Regression detection
For regression tests, we run the current code against a baseline, usually some recent nightly build that is known to be well-performing. Each version gets its own user home, temporary directory etc. to ensure isolation. We even go so far as to pad folder names so that each version under test needs to use the same amount of memory for its file system cache keys.
Each version is given ample warmup time and is then usually measured for 40 iterations. Afterwards, we use a Mann-Whitney u test to determine whether the current version is significantly slower than the baseline. If so, the test fails and someone has to investigate.
We require a confidence of 99%, so there is still a 1% chance that a test may fail due to pure bad luck. This is the price we’re ready to pay in order to detect even the smallest regressions. The infrastructure reliably detects performance regressions of as little as 1%. That means if a commit makes a 5s build just 50ms slower, the performance test will already sound the alarm.
Profiling
It is not always obvious what caused a performance regression. A commit may look unsuspicious at first, but have some unintended side effect. A regression may have gone undetected because it was very small and now another, equally small regression pushed the test over the edge. In both cases, the committer needs more data to find out what the problem is.
For this purpose, we can run any scenario with the Java Flight Recorder attached.
This gives us highly accurate data on CPU usage, memory allocation, file and network IO, and blocked threads.
The data is visualized using the jfr-flamegraph converter
and the FlameGraph tool.
You can zoom and search the stacks and quickly explore both the top-down (flame graph) and bottom-up (icicle graph) resource usage of the version under test.

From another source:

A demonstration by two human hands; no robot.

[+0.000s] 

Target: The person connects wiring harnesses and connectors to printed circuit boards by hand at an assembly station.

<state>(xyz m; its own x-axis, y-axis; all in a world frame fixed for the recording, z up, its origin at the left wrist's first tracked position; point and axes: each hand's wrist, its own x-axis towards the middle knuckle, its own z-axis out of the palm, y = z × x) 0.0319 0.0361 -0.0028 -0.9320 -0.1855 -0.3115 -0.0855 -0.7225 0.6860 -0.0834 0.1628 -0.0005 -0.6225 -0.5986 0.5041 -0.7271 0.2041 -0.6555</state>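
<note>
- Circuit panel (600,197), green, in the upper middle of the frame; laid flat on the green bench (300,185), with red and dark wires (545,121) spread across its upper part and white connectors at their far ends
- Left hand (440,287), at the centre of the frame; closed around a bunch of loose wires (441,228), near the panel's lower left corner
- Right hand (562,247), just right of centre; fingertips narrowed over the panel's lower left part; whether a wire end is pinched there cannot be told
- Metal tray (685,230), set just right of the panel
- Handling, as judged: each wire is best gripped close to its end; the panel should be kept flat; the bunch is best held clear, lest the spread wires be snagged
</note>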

For instance, here is an icicle graph showing the allocation hot spots when calling gradle help
on our own build.
It is a simplified version since the fully detailed one is over 2MB large.
We had recently migrated most of our scripts from Groovy to Kotlin and didn’t see the full performance benefit we expected. A look at the graph quickly shows that inefficient classloader caching was to blame. This analysis took no more than a few minutes and uncovered an issue that may otherwise have led to disappointed users.
For each tested version, we also create a diff against every other tested version. This usually makes it pretty easy to spot where things got slower or faster. For instance, this flame graph diff shows what happened when we removed the rule-based model bridging from projects that aren’t using the rule-based model.
You can clearly see task creation in dark blue, meaning it is much faster now. Red, on the other hand, would mean that something got significantly slower. You can also look at the fully detailed version (1 MB).
Coming to you soon
The flame graphs you saw above will soon be added to the Gradle Profiler, a tool that deserves its own blog post in the future. With it, you’ll be able to easily create the same visualizations for your own performance scenarios. This will allow both plugin authors and build engineers optimize their to algorithms for the fastest possible builds.
The Gradle team will, of course, keep pushing for ever-faster builds. Gradle 4.8 will contain some nice configuration time improvements for large Android builds. These improvements were only possible thanks to JFR snapshots generously provided by our customers and the great work on flame graphs done by Brendan Gregg and Chrishantha Perera. Thank you so much!